- _EXERCISE GOAL_
Write out, word for word, only the data from its first line to the line containing "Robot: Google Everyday".

- _GIVEN DATA_
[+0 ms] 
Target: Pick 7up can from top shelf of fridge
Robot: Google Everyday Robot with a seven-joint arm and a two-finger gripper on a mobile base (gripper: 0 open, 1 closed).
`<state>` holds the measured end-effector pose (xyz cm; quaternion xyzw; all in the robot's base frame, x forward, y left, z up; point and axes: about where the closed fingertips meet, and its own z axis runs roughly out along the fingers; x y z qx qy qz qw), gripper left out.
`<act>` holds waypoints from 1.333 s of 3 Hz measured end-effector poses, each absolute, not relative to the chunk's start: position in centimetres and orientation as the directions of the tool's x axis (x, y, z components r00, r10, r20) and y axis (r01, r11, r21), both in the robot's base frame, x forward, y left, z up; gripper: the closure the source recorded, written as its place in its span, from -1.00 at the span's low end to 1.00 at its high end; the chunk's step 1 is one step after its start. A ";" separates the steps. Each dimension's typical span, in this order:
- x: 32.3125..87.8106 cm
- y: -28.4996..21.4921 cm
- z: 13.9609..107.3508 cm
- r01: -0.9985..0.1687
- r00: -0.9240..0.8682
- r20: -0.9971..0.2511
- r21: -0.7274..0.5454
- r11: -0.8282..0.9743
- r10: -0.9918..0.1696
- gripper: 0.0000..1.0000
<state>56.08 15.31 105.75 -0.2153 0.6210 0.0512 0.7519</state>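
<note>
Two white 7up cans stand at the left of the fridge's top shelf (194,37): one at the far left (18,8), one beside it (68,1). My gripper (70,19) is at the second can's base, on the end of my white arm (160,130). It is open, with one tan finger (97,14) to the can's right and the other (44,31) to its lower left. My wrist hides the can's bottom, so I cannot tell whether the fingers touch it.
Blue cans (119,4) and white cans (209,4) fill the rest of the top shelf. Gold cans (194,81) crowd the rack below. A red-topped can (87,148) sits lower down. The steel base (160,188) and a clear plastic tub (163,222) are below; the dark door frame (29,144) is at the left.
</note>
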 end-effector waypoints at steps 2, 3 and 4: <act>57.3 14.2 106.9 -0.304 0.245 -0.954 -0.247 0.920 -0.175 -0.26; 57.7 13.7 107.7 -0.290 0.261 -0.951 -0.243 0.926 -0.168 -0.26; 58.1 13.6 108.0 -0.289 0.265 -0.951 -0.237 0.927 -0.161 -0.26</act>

- _WRITTEN RESPONSE_
[+0 ms] 
Target: Pick 7up can from top shelf of fridge
Robot: Google Everyday Robot with a seven-joint arm and a two-finger gripper on a mobile base (gripper: 0 open, 1 closed).

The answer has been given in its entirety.